▶ **Assignment**
Each line below containing the word "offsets" needs to be shown.

▶ **Source material**
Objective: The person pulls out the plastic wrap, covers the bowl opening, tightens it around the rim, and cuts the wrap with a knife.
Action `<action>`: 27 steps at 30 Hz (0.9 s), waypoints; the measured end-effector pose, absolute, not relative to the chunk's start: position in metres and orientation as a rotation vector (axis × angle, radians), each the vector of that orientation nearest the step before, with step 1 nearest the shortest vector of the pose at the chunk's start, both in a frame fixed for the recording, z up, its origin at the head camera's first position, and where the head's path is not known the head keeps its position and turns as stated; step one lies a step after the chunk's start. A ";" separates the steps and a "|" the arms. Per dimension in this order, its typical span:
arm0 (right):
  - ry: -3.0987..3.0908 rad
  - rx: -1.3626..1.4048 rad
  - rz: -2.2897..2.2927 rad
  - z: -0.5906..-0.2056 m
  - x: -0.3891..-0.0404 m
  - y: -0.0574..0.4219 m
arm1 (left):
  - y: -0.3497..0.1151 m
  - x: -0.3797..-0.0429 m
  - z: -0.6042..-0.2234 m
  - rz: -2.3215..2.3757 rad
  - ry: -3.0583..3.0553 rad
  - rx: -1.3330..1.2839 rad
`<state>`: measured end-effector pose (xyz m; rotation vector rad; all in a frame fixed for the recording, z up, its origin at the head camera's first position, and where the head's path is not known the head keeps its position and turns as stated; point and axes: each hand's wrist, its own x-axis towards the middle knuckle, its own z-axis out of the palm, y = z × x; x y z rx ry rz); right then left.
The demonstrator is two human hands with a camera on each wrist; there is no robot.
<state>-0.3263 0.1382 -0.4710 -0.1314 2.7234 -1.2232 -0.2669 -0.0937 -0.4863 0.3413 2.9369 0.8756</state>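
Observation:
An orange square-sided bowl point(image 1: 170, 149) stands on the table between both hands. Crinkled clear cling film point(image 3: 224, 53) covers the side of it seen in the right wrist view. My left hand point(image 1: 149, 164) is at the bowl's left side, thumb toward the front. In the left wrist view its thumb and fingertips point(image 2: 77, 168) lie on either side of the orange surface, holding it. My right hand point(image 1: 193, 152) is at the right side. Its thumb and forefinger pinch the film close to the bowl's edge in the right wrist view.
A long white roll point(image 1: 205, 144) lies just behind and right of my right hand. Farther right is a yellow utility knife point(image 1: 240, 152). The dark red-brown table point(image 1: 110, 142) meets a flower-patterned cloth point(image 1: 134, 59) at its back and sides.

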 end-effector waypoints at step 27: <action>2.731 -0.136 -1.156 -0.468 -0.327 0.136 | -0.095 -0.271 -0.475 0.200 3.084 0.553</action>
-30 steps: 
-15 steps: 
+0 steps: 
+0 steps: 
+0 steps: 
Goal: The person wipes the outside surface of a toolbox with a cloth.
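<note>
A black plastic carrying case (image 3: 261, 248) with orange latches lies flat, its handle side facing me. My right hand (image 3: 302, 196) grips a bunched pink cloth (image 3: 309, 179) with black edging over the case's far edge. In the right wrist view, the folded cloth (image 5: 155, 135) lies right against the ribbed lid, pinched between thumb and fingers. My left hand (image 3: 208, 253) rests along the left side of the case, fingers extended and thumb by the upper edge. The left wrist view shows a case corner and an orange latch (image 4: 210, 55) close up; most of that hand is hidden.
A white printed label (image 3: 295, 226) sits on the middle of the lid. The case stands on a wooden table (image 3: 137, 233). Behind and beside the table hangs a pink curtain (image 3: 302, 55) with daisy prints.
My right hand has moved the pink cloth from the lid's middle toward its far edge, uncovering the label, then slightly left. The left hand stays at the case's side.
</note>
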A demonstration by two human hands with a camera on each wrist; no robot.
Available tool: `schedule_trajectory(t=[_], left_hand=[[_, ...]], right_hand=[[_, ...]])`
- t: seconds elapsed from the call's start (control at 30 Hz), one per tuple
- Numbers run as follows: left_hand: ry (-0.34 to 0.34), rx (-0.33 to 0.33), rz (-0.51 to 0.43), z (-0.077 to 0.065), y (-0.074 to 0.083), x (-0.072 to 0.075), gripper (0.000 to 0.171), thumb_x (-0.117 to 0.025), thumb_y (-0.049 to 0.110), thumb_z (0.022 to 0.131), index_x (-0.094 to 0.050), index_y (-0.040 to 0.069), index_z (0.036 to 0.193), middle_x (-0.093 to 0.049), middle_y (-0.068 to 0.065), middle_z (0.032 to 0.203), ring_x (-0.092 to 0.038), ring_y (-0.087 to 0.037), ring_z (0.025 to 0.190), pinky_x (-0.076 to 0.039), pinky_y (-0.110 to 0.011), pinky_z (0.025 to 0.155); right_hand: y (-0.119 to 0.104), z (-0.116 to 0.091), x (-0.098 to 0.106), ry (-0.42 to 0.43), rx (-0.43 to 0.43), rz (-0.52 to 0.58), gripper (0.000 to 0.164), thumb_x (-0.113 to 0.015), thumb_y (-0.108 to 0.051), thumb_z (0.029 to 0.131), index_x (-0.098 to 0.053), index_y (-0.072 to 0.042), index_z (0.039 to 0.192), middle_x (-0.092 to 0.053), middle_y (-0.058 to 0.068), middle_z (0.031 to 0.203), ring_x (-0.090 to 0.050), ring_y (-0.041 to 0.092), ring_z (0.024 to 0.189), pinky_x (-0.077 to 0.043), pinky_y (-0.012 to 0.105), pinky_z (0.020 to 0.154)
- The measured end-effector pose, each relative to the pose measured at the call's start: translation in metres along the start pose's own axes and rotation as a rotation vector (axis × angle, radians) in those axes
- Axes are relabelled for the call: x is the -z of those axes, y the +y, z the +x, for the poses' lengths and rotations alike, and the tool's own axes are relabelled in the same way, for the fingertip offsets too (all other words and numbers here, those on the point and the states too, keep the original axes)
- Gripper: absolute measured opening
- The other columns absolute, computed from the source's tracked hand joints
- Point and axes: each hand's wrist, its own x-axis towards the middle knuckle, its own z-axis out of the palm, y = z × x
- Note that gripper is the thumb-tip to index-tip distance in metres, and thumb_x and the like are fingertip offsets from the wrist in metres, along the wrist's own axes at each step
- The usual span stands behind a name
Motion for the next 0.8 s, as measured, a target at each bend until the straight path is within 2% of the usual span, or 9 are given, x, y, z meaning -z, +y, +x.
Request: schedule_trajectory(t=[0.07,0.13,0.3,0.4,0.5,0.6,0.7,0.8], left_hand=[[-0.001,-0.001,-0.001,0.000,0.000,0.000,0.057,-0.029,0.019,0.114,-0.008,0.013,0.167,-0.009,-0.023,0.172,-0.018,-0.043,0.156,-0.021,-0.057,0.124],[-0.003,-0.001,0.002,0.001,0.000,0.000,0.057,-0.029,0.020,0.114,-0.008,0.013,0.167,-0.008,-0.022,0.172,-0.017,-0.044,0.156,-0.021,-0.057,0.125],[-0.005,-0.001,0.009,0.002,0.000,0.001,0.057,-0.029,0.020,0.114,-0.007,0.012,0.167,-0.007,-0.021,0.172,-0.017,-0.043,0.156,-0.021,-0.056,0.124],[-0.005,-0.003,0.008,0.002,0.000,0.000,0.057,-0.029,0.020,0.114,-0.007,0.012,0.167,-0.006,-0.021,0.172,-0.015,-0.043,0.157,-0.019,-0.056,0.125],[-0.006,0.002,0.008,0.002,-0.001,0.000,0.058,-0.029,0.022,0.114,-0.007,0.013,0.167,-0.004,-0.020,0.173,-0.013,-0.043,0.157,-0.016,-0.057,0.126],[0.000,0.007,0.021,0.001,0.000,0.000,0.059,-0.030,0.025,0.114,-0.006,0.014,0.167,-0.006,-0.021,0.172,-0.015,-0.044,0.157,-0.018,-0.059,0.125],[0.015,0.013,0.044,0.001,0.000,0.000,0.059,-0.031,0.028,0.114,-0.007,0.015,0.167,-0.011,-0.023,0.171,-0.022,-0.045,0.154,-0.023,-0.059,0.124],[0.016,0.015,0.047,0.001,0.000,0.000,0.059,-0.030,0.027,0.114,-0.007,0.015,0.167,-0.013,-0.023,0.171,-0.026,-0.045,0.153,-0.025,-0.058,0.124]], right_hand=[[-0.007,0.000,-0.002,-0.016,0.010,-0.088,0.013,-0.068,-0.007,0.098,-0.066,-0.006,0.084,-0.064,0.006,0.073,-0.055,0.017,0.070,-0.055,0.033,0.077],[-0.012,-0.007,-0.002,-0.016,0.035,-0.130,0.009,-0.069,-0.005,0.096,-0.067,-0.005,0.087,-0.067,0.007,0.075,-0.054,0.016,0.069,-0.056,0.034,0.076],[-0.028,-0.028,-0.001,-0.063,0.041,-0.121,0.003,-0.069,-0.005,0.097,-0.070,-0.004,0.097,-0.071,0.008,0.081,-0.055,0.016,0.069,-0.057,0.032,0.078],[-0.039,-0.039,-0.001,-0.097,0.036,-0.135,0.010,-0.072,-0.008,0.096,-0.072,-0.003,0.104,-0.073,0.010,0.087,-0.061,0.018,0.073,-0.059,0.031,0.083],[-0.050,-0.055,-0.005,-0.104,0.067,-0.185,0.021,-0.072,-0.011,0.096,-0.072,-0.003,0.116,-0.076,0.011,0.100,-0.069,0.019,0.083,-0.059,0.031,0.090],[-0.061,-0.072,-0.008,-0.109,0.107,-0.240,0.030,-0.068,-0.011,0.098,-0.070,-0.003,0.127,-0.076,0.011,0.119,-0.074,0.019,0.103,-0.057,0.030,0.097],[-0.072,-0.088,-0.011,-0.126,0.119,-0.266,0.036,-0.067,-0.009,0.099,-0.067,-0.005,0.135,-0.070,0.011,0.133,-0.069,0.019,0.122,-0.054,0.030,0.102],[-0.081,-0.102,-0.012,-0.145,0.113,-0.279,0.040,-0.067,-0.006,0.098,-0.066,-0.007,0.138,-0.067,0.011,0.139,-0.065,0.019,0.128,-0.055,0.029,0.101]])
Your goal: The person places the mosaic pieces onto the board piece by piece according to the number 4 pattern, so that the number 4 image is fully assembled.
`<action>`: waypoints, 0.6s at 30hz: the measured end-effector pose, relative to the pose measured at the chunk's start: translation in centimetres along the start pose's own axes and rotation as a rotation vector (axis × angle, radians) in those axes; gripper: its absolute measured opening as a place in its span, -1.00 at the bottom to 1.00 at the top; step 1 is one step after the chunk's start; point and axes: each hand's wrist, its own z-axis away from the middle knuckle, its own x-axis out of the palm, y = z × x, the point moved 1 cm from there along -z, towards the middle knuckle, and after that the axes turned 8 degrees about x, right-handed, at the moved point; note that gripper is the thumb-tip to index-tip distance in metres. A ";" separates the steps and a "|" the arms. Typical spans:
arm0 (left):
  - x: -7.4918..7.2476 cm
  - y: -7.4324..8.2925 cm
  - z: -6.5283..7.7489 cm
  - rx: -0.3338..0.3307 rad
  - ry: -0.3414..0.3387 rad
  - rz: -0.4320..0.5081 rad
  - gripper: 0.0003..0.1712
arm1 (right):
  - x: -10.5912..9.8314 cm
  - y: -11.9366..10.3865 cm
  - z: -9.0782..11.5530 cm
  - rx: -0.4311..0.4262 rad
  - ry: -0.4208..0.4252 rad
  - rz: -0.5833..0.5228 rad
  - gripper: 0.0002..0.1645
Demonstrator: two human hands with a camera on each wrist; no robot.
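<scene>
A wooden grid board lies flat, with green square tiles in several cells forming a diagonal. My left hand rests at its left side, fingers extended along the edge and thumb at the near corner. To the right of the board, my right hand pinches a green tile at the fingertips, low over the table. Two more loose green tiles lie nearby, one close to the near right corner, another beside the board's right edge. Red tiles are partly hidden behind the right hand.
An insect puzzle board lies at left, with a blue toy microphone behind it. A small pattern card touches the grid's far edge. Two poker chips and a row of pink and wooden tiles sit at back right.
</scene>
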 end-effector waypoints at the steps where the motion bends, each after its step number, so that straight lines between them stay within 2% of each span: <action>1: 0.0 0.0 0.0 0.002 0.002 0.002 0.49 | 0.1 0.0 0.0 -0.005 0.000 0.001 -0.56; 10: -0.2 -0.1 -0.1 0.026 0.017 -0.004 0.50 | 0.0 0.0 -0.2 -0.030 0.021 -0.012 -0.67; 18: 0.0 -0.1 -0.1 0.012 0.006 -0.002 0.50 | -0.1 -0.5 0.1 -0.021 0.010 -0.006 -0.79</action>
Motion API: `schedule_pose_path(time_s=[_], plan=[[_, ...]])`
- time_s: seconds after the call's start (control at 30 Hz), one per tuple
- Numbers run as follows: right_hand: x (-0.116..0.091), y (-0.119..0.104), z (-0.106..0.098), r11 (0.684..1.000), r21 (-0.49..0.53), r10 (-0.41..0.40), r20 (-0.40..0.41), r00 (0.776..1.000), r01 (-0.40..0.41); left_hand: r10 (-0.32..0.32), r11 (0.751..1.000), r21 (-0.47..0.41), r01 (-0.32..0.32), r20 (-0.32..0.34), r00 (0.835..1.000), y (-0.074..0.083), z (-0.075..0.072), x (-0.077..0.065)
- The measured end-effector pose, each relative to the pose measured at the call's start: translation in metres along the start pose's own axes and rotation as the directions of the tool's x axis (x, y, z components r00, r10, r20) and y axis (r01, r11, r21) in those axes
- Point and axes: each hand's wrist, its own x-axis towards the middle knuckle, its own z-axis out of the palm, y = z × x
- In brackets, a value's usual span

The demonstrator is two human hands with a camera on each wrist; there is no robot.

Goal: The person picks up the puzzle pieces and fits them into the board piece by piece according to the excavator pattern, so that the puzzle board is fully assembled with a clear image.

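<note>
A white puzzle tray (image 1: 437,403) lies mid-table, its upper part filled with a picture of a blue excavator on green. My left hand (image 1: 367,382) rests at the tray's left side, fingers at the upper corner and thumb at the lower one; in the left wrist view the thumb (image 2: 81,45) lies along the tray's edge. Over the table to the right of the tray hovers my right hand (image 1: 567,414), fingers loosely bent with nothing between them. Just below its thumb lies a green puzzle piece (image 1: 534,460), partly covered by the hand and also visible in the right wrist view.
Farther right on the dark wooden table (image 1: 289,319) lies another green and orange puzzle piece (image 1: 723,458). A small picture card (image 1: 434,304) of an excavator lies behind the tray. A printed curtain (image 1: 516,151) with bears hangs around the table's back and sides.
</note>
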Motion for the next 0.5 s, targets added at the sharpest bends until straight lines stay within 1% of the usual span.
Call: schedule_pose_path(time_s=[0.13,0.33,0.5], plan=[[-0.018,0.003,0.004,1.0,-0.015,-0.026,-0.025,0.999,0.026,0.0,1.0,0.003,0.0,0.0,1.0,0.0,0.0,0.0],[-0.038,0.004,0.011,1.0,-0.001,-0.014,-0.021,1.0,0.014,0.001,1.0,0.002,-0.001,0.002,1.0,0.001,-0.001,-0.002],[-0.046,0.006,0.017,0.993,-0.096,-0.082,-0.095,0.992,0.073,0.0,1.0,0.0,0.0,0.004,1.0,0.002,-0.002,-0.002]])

▶ **Task response**
- Axes are relabelled for the call: x is the -z of those axes, y the +y, z the +x, for the poses' lengths and rotations alike, and the tool's own axes are relabelled in the same way, for the fingertip offsets too (all other words and numbers here, those on the point and the states too, keep the original axes)
- Note that gripper is the thumb-tip to index-tip distance in metres, and thumb_x and the like are fingertip offsets from the wrist in metres, along the wrist's own axes at each step

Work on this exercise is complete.